How much do all my marketing and sales activities really cost? How much does one action or marketing channel costs?
All these are common questions marketing and sales are facing with on daily bases.
Luckily, there is an answer.
Here I represent the advantages on using machine learning models that will produce multichannel attribution models. I strongly recommend you to read it.
Knowing how much you spend on each of the marketing and sales channels and activities is from essential importance for your business success.
Channel attribution is an important and useful concept in interactive marketing. It is helpful for many managerial problems. The most obvious question is the budgeting of marketing expenditures for customer acquisition. Also, proper attribution can help to allocate spending across media (mail vs. telephone vs. television), vehicles (list A vs. list B), and programs (gift vs. special price), as well as to inform decisions concerning retaining existing customers. In many cases, companies implementing proper attribution models can achieve a strategic competitive advantage.
Besides channel attribution, modeling customer relationship is fundamentally essential. Once you have successfully modeled channel attribution and your customer relationships, you can gain a unique understanding of your customer, how each of them interacts with your offers and most importantly, you can oversee possible future interactions and outcomes of each.
Marketing multichannel attribution in practice
I have been experimenting with a couple of different techniques to set up a good LTV model and create a successful model for setting a customer relationship. From all the experiments I concluded that Markov Chain Models (MCM), is most appropriate for modeling customer relationships and calculating LTV.
Here is why:
The most significant advantage of the Markov chain model is its flexibility. The Markov Chain Models can handle both customer migration and customer retention situations. It is important to point out that Markov Chain Models can apply either to a customer or a prospect.
Thanks to its flexibility, the Markov chain model can be used in many situations that were not covered by previous models.
Another advantage of using Markov Chain Models is, the model accounts for the uncertainty surrounding customer relationships.
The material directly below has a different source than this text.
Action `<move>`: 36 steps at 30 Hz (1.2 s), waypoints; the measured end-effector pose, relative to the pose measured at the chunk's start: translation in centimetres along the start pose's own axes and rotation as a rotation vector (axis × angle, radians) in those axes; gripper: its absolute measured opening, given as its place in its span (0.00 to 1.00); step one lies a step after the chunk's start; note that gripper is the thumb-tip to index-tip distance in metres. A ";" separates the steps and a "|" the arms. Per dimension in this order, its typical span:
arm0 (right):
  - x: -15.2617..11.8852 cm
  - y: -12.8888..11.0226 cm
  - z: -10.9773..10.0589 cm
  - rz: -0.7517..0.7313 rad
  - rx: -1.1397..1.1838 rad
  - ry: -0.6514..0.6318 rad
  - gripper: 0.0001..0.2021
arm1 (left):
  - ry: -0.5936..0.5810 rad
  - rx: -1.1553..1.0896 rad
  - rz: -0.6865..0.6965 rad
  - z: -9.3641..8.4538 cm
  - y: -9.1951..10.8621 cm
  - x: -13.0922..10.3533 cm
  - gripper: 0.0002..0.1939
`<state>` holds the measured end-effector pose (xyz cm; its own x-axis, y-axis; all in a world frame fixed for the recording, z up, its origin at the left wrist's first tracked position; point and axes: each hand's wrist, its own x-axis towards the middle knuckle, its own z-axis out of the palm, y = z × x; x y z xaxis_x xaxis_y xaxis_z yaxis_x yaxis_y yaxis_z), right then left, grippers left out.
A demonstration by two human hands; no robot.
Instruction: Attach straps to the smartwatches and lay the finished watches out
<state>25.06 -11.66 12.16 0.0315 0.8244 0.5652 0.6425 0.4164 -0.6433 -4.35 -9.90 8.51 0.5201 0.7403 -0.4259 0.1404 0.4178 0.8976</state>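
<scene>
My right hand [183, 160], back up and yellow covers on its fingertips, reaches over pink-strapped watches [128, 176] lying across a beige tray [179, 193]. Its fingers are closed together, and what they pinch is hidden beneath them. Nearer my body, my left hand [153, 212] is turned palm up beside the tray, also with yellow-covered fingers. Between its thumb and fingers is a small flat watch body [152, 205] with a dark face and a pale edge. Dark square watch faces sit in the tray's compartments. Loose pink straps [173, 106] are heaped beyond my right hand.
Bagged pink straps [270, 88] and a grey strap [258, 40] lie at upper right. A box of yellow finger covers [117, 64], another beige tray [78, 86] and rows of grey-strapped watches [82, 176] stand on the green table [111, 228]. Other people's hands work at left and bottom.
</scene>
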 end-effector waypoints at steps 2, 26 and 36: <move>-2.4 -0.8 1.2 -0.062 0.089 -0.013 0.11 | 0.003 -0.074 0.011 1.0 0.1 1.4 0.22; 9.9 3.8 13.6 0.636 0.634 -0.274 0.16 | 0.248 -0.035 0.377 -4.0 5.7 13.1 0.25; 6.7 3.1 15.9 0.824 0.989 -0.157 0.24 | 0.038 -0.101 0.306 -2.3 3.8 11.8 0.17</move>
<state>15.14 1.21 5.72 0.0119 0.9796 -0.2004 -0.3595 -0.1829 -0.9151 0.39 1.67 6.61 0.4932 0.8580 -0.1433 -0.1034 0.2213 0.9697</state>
This is possible because Markov Chain Models is a probabilistic model.
As an outcome of using Markov chains, we get a probability and expected value. In that way the model allows one to talk about the company’s future relationship with an individual customer.
As direct marketers move toward right onetoone marketing, their approach will also change. Instead of talking about groups or cohorts of customers, direct marketers will talk about a specific person, John Smith, for example. Marketing and sales will speak about the probability John Smith will be retained, instead of talking about retention rates,
Instead of discussions about average profits from a segment of customers, now we can have conversations about the expected benefit from the company’s relationship with John Smith.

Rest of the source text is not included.